_Exercise goal_: Set down exactly the lines below between the line holding "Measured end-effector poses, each" and the line holding "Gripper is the", inclusive; no other line belongs in the answer.
▼
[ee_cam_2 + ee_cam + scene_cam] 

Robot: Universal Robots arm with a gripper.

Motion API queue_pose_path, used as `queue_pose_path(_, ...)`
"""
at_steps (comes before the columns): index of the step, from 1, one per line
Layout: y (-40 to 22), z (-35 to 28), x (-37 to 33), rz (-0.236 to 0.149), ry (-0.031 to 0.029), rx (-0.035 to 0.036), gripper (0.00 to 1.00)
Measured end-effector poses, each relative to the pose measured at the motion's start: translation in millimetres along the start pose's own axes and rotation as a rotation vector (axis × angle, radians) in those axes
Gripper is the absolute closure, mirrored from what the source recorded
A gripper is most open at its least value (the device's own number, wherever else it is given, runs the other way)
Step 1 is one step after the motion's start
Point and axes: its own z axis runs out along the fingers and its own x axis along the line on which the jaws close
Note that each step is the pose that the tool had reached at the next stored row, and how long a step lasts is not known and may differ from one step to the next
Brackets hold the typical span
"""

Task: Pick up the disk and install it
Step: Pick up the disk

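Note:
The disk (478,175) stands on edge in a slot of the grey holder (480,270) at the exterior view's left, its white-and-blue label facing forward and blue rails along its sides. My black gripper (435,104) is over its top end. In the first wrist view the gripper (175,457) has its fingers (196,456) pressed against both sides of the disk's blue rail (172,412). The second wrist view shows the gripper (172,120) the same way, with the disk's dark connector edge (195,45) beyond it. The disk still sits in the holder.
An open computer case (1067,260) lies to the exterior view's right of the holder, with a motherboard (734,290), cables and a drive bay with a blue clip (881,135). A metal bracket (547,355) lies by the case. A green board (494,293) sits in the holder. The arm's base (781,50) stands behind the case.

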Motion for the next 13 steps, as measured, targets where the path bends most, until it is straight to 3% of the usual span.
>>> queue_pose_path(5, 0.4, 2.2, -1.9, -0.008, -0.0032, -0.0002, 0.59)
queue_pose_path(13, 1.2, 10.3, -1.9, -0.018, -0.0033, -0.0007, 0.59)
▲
_Task result_:
Measured end-effector poses, each relative to the pose measured at the motion's start: translation in millimetres along the start pose's own axes and rotation as a rotation vector (axis × angle, radians) in those axes
Gripper is the absolute closure, mirrored from what the source recorded

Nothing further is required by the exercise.